Previous studies showed elevated MMP-1, -2, -3, -8, -9, and TIMP-1 levels in the vitreous of PVR patients, suggesting a possible role for MMPs in PVR pathophysiology [29,30]. MMPs can also induce epithelial–mesenchymal transition (EMT) in breast cancer [52], while EMT of RPE cells has been demonstrated to be an important mechanism for PVR formation [43,45]. Doxycycline, the antibiotic in the tetracycline class, can also inhibit the activity of some MMPs in skin, cartilage, and corneal collagenase [32]. Therefore, in this study, we tested and found that doxycycline decreases the migration, proliferation, and contraction of ARPE-19 cells with a reduced level of total MMP activity. Additionally, in the PVR animal model, we also found that doxycycline can ameliorate PVR with reduced MMP-9 expression in the vitreous of mice, as demonstrated by immunofluorescence staining. However, since the vitreous of the mice is too hard to collect, we cannot check the expression of MMP-9 by Western blotting. Previous studies found that doxycycline suppresses microglial activation by inhibiting p38 MAPK and NF-κB signaling pathways [53]. We have also checked both pathways using in vitro and in vivo studies. Our in vitro results showed that doxycycline inhibits the total MMP activity by suppressing the activation of both p38 MAPK and NF-κB. However, our PVR mouse results showed that only the activation of p38 MAPK, but not of NF-κB, is suppressed.

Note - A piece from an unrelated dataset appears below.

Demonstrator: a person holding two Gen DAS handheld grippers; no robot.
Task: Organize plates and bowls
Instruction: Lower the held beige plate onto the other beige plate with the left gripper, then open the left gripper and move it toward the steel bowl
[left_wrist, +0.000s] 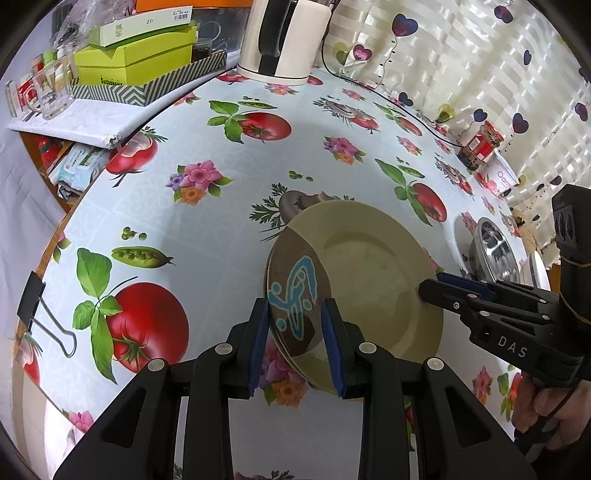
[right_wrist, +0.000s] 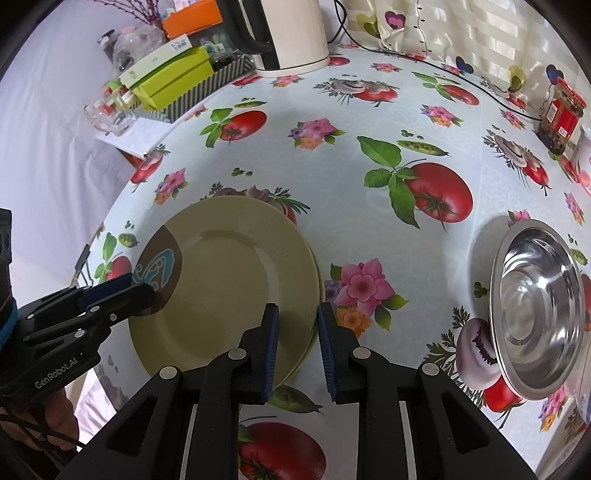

A previous report showed that in rat primary astrocytes, p38 MAPK phosphorylation could elevate the level of MMP-9 [46]. Therefore, doxycycline could suppress MMP-9 expression by reducing p38 MAPK phosphorylation to ameliorate PVR in our mouse PVR model.
T helper (Th) cells have been reported to be involved in PVR development and exist in the ERM of PVR patients [54]. Naïve Th cells can be stimulated by IL-4, which then differentiate to Th2 cells, promoting tissue fibrosis [55,56]. We found that doxycycline and tetracycline treatment can eliminate the ERM formation in mice with reduced levels of IL-4 in the retina. Human eyes with PVR also showed higher levels of CXCL9 [28], as in our mouse PVR model. On the other hand, IL-10 is an anti-inflammatory cytokine that was shown to decrease MMP-9 activity in a previous report [48]. As PVR is related to inflammation [10], it is reasonable that IL-10 is suppressed in the retinas of PVR mice and is increased after doxycycline treatment.
With respect to the limitations of our study, previous studies of PVR in mouse models have failed to translate into human patients, likely from multifactorial disease processes not captured in the experimental model. Additionally, mice were treated with IVI doxycycline on the same day when PVR was induced by ARPE-19 cells to ensure the initiation of doxycycline treatment during the early stage of PVR development. In human subjects, we could not start treatment as soon as PVR cells began to form in the vitreous. We also evaluated the efficacy of doxycycline when the drug was applied two days after PVR induction, although the mouse eye samples were too small to receive the second injection. Therefore, other animal models with bigger eyes such as rats or rabbits should be used for further studies to test the effects of doxycycline for PVR in the future.

4. Materials and Methods

4.1. Cell and Mouse

ARPE-19 cells were purchased from the Bioresource Collection and Research Center (Hsinchu, Taiwan) and were maintained and propagated according to the instructions. C57BL/6J mice were purchased from the National Laboratory Animal Center (Taipei, Taiwan) and bred in our college animal center. All mouse experiments were performed in compliance with a protocol approved by the Institutional Animal Care and Use Committee of National Cheng Kung University (with approval number 105095 on 23 December 2015).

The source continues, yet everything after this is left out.